§ **What is being asked**: With nothing added or left out, output the listing that follows.

§ **Input data**:
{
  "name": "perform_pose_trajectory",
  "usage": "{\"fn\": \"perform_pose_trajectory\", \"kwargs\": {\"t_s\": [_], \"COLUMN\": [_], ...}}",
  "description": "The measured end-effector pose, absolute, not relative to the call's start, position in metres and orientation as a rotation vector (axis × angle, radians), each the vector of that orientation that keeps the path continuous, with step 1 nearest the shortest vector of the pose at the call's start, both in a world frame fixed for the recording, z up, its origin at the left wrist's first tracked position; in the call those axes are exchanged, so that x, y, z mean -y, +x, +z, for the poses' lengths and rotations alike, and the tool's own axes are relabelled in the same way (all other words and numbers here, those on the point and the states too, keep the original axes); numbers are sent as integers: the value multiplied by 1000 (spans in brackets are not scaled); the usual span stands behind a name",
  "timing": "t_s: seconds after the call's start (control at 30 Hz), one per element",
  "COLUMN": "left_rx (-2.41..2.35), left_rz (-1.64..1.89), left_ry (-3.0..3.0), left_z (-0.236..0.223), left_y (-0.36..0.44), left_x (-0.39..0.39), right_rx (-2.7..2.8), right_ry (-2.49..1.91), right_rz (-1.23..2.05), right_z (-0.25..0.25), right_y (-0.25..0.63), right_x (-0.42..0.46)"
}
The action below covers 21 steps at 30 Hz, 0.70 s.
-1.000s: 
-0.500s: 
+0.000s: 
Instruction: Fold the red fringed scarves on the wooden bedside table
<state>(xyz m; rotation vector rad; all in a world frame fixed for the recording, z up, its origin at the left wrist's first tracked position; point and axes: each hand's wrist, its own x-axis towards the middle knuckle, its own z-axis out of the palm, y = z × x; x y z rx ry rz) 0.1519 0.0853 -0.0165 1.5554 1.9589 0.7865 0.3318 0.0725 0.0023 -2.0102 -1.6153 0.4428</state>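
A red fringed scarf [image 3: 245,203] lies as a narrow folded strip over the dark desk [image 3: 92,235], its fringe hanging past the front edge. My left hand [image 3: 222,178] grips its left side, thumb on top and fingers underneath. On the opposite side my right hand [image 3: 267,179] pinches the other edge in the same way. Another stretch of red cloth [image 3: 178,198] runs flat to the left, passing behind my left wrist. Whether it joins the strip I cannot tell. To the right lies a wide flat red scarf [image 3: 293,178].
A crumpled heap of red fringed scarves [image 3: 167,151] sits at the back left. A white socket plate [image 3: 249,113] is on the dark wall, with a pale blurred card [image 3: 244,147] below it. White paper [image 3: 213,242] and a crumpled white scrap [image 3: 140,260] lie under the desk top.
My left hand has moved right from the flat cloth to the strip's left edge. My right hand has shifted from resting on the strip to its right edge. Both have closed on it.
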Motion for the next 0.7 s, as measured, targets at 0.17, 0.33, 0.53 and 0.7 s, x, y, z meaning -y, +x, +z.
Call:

§ **Response below**:
{
  "name": "perform_pose_trajectory",
  "usage": "{\"fn\": \"perform_pose_trajectory\", \"kwargs\": {\"t_s\": [_], \"COLUMN\": [_], ...}}",
  "description": "The measured end-effector pose, absolute, not relative to the call's start, position in metres and orientation as a rotation vector (axis × angle, radians), each the vector of that orientation that keeps the path continuous, with step 1 nearest the shortest vector of the pose at the call's start, both in a world frame fixed for the recording, z up, its origin at the left wrist's first tracked position; in the call those axes are exchanged, so that x, y, z mean -y, +x, +z, for the poses' lengths and rotations alike, and the tool's own axes are relabelled in the same way (all other words and numbers here, those on the point and the states too, keep the original axes); numbers are sent as integers: the value multiplied by 1000 (spans in brackets are not scaled); the usual span stands behind a name",
  "timing": "t_s: seconds after the call's start (control at 30 Hz), one per element",
  "COLUMN": "left_rx (-2.41..2.35), left_rz (-1.64..1.89), left_ry (-3.0..3.0), left_z (-0.236..0.223), left_y (-0.36..0.44), left_x (-0.39..0.39), right_rx (-2.7..2.8), right_ry (-2.49..1.91), right_rz (-1.23..2.05), right_z (-0.25..0.25), right_y (-0.25..0.63), right_x (-0.42..0.46)"
}
The action below covers 21 steps at 30 Hz, 0.70 s.
-1.000s: 
-0.500s: 
+0.000s: 
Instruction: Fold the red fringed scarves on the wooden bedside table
<state>(xyz m; rotation vector rad; all in a world frame fixed for the recording, z up, its origin at the left wrist's first tracked position; point and axes: each hand's wrist, its own x-axis towards the middle knuckle, its own z-axis out of the palm, y = z × x; x y z rx ry rz) 0.1519 0.0853 -0.0165 1.5554 1.9589 0.7865 0.3318 0.0725 0.0023 -2.0102 -1.6153 0.4428</state>
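A red fringed scarf [image 3: 245,203] lies as a narrow folded strip over the dark desk [image 3: 92,235], its fringe hanging past the front edge. My left hand [image 3: 222,178] grips its left side, thumb on top and fingers underneath. On the opposite side my right hand [image 3: 267,179] pinches the other edge in the same way. Another stretch of red cloth [image 3: 178,198] runs flat to the left, passing behind my left wrist. Whether it joins the strip I cannot tell. To the right lies a wide flat red scarf [image 3: 293,178].
A crumpled heap of red fringed scarves [image 3: 167,151] sits at the back left. A white socket plate [image 3: 249,113] is on the dark wall, with a pale blurred card [image 3: 244,147] below it. White paper [image 3: 213,242] and a crumpled white scrap [image 3: 140,260] lie under the desk top.
My left hand has moved right from the flat cloth to the strip's left edge. My right hand has shifted from resting on the strip to its right edge. Both have closed on it.
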Motion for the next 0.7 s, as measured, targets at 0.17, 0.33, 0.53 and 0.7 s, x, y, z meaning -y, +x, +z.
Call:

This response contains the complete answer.